5. The low-temperature hybrid bonding interconnect structure according to claim 1, characterized in that, By etching the bonding auxiliary layer (5) and the amorphous dielectric layer (4) downward through a mask, the lower surface reaches the surface of the substrate (1) and the embedded metal structure (2) to form a countersunk hole; A diffusion barrier and a seed layer are deposited on the upper surface of the bonding auxiliary layer (5), the sidewalls of the countersink, and the bottom surface; An interconnect metal layer (7) is deposited using CVD or electroplating, and the interconnect metal (7) covers the entire surface; Chemical mechanical polishing was used to remove part of the interconnect metal (7), diffusion barrier layer, seed layer and part of the bonding auxiliary layer (5), exposing the surface of the bonding auxiliary layer (5) so that the surface roughness of the bonding auxiliary layer (5) is less than 1 nm and the surface of the interconnect metal (7) is lower than the surface of the auxiliary layer, with a height difference of less than 10 nm; the first interconnect structure (100) was obtained, and the second interconnect structure (200) was processed in the same way.
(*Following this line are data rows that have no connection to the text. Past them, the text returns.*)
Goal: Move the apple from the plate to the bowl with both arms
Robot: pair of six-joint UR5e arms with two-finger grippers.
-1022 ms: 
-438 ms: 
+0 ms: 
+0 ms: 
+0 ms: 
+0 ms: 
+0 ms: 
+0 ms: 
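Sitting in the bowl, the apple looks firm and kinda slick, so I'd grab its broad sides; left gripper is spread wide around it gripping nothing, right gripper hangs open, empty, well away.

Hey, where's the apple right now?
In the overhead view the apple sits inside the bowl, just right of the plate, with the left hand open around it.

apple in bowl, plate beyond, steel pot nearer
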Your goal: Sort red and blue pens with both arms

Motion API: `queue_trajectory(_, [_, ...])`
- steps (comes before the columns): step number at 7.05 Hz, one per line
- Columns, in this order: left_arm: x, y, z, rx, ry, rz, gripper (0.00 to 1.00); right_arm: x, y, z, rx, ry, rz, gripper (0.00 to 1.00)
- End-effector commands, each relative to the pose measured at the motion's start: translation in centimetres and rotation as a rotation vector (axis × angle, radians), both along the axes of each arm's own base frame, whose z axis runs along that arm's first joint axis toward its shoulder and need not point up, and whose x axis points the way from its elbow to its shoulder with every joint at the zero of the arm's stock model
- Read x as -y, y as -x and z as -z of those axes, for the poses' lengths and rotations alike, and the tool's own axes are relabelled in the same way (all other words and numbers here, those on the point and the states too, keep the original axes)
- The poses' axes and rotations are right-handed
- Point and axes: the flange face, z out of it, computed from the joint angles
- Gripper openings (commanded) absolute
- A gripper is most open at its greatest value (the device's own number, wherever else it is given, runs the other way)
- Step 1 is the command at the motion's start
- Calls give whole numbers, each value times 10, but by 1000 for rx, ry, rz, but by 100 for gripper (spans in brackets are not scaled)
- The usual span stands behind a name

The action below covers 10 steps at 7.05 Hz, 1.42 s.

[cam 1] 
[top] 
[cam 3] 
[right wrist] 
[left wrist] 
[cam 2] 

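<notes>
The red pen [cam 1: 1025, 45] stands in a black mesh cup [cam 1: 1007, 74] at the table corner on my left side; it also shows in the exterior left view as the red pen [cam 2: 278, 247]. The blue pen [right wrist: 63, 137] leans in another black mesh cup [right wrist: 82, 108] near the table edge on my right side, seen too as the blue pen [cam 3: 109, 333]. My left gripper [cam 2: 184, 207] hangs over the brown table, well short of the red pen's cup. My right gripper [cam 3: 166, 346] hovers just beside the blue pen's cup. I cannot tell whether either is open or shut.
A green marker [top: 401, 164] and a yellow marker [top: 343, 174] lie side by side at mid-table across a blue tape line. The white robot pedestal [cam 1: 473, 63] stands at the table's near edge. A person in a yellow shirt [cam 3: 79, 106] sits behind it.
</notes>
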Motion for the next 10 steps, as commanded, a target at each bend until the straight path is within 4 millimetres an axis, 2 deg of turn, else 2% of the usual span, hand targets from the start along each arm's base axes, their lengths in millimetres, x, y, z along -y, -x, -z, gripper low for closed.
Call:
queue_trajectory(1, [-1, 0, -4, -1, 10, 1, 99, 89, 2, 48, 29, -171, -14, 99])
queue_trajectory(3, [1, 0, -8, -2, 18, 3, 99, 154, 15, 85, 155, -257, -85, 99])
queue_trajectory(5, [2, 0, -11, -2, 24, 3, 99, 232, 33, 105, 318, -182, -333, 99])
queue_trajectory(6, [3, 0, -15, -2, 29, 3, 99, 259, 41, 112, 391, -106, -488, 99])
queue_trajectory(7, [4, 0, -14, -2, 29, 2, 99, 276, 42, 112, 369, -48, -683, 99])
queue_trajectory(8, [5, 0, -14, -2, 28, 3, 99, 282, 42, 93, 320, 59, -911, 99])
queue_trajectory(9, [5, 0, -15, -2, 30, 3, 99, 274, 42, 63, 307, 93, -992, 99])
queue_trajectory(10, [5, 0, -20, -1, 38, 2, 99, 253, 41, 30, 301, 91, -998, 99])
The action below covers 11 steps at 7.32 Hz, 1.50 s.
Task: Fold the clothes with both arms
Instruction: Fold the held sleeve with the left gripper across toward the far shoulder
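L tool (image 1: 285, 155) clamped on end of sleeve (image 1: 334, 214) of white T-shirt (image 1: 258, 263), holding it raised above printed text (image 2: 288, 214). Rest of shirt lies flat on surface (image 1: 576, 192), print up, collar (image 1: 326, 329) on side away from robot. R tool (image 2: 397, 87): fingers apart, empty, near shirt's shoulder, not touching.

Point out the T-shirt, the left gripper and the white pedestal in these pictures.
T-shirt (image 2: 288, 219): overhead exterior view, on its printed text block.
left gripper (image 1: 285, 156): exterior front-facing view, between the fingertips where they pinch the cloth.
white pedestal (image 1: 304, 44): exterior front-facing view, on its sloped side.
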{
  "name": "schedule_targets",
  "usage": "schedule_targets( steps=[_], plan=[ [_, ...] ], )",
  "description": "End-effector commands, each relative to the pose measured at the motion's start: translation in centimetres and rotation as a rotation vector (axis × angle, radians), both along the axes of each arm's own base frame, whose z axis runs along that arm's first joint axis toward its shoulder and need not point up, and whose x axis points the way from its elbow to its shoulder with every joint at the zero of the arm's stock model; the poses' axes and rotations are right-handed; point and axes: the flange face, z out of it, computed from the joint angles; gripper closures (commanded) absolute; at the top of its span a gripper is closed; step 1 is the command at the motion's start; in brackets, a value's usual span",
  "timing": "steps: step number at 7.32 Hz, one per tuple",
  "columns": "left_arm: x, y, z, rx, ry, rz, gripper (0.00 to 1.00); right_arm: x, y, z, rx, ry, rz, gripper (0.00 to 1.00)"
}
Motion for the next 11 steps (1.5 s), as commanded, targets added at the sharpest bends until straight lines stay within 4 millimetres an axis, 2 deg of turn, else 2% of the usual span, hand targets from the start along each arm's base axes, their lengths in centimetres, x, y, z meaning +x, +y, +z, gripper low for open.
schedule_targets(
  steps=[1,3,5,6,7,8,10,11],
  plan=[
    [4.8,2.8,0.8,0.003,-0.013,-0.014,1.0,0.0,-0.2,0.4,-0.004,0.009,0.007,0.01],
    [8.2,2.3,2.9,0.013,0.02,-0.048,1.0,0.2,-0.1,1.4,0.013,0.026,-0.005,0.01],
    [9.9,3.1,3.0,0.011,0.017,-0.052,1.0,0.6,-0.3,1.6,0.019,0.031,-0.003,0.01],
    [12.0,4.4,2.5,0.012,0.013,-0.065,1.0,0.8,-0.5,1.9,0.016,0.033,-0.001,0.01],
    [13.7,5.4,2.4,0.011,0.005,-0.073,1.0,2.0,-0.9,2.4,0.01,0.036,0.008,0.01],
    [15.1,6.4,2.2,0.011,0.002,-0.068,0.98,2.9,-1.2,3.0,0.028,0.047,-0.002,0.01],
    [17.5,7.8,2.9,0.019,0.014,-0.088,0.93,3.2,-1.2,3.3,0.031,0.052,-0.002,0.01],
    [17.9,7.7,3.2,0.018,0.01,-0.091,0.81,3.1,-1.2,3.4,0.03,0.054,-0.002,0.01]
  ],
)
6. The low-temperature hybrid bonding interconnect structure according to claim 5, characterized in that, A first substrate (1) and a second substrate (1) are provided, which include an embedded metal structure (2) and are used to form a first interconnect structure (100) and a second interconnect structure (200) respectively. An etching barrier layer (3) is deposited on the surface of the first substrate (1) using physical vapor deposition or chemical vapor deposition methods. An amorphous dielectric layer (4) is deposited on the etching barrier layer (3) using PVD or CVD processes. A bonding auxiliary layer (5) is deposited on the amorphous dielectric layer (4); The processing method of the second substrate (1) is the same as that of the first substrate (1).
7. The low-temperature hybrid bonding interconnect structure according to claim 6, characterized in that, A polycrystalline AlN bonding auxiliary layer (5) is deposited by magnetron sputtering or pulsed laser sputtering. During the deposition process, Y2O3 impurities are introduced to enhance the insulation ability of the polycrystalline AlN bonding auxiliary layer (5).